Hasil uji laboratorium yang terungkap menunjukkan kadar nitrit dalam menu MBG di Kabupaten Bandung Barat nyaris empat kali lipat dari ambang batas aman. Pada hidangan melon tercatat 3,91 miligram per liter, sedangkan lotek 3,54 miligram per liter. Padahal standar Environmental Protection Agency (EPA) hanya memperbolehkan 1 miligram per liter.Dampak dari kandungan ini langsung terlihat.
Sebanyak 1.315 siswa di Bandung Barat terkapar dengan gejala keracunan massal, mulai mual, muntah, pusing, hingga sesak napas. Kasus itu menambah deret panjang korban MBG sejak Januari 2025. Secara nasional, lebih dari 5.600 siswa sekolah sudah jatuh sakit akibat menu serupa.Ahli gizi menyebut ada dua penyebab utama. Pertama, penggunaan pengawet berlebih untuk menjaga makanan tetap tahan hingga berjam-jam sebelum dikonsumsi. Kedua, pemasakan pada suhu tinggi yang mengubah nitrit menjadi nitrosamin, senyawa pemicu kanker lambung dan pankreas.
Distribusi makanan yang tidak higienis serta penggunaan garam berlebihan semakin mempercepat terbentuknya racun.Namun, di balik persoalan teknis dapur, tercium aroma lain yaitu korupsi anggaran. Dari 71 triliun alokasi MBG, baru 13 triliun yang benar-benar terserap. Sisanya, sekitar 58 triliun, raib tanpa jejak jelas. Kritik publik terhadap Satuan Pelayanan Pemenuhan Gizi (SPPG) kerap dimentahkan, seolah ada kekuatan yang sengaja melindungi proyek ini.

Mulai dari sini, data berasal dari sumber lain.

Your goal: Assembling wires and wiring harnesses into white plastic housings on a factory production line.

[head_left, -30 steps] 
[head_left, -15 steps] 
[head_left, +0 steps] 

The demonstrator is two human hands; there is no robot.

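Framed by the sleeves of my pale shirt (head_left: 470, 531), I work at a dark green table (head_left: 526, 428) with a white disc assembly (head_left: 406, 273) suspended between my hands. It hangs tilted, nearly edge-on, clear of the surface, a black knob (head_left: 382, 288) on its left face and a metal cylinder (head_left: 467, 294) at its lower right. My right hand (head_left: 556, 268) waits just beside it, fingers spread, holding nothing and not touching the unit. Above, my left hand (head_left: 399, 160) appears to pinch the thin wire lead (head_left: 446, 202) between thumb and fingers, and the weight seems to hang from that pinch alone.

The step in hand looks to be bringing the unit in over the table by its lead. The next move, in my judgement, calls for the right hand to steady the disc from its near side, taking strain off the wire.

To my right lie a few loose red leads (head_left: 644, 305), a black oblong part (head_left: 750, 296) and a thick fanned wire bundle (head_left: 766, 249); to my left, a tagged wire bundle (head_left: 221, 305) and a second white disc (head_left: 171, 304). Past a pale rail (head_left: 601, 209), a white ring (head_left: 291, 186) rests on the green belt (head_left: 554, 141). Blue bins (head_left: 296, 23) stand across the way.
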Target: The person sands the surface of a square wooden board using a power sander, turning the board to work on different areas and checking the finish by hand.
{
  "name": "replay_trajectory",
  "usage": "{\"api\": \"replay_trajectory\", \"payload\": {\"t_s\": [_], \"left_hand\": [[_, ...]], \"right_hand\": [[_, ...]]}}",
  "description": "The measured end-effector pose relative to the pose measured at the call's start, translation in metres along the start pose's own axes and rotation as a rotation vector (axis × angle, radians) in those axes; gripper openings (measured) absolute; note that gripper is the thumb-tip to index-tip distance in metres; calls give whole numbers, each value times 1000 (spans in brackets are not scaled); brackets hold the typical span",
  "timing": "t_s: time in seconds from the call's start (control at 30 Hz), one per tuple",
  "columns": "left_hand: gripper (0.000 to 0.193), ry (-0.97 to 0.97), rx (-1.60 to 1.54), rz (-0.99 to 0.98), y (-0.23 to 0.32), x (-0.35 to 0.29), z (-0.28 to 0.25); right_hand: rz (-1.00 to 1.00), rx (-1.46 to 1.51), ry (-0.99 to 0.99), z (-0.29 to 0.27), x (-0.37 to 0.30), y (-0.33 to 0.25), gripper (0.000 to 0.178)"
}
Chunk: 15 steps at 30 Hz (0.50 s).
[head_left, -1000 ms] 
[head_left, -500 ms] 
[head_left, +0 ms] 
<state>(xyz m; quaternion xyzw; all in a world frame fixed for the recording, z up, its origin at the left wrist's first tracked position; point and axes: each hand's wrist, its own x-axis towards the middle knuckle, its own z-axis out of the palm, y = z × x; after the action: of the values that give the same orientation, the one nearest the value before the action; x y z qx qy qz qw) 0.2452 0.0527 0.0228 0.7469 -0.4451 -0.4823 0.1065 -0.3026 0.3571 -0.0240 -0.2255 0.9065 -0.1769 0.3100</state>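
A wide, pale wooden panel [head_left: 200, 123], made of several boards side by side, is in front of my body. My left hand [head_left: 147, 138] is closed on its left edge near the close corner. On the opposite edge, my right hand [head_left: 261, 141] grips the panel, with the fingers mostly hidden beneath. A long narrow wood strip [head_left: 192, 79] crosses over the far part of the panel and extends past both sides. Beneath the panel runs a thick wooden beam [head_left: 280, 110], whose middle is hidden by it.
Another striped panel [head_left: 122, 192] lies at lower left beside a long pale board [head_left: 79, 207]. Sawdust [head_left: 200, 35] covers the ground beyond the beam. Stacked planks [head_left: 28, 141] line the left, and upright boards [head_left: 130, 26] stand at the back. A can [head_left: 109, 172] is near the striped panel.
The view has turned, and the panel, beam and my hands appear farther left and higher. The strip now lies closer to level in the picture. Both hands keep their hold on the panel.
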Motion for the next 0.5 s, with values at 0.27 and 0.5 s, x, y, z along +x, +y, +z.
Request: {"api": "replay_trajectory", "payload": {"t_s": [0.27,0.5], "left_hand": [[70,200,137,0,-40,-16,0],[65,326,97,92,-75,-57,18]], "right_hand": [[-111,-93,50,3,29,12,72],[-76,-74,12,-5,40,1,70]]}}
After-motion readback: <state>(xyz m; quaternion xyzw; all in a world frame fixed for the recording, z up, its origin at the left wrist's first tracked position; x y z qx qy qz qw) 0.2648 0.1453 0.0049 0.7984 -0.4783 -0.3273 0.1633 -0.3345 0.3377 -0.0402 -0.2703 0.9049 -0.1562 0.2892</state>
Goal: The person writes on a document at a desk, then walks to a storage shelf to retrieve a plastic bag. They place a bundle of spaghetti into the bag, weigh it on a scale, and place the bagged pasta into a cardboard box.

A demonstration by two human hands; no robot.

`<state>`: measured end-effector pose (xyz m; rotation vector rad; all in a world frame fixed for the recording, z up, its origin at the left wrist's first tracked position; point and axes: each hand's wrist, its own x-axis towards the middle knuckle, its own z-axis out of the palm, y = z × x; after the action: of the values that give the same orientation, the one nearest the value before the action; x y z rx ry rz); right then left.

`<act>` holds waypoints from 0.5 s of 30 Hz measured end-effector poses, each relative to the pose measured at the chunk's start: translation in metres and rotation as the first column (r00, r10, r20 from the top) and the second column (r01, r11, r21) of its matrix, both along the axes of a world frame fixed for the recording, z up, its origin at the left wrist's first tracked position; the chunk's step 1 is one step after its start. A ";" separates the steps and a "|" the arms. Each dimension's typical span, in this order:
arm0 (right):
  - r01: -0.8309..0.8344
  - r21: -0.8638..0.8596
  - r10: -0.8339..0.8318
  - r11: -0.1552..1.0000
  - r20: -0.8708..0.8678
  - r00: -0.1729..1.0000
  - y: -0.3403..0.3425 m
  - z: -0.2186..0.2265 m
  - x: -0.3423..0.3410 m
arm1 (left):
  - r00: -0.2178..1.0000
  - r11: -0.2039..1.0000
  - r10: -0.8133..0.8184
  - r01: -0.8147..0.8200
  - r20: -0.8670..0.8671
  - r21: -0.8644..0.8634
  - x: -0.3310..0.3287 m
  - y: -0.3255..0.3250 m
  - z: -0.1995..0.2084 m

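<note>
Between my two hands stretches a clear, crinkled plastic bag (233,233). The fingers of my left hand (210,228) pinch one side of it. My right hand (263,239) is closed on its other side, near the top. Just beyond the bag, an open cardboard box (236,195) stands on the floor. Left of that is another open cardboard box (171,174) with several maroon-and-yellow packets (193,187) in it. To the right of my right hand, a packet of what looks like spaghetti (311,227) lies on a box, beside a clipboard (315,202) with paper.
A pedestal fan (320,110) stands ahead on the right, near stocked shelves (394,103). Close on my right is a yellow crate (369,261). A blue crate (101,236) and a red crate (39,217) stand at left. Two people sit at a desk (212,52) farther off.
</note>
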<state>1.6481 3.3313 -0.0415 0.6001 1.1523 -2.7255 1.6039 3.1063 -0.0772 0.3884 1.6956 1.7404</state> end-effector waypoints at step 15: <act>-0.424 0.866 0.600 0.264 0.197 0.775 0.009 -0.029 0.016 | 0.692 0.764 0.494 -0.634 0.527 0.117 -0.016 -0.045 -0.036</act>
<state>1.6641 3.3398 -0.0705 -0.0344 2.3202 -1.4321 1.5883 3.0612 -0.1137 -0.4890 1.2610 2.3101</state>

Menu MBG sendiri justru banyak mengandalkan pangan ultra-processed seperti nugget dan sosis, yang dikenal tinggi nitrit. “Ini bukan lagi sekedar kelalaian. Sejak awal, desain programnya lebih condong ke proyek politik ketimbang kepentingan gizi anak,” kata Uha Juhana, Ketua LSM Frontal, sabtu (4/10/2025).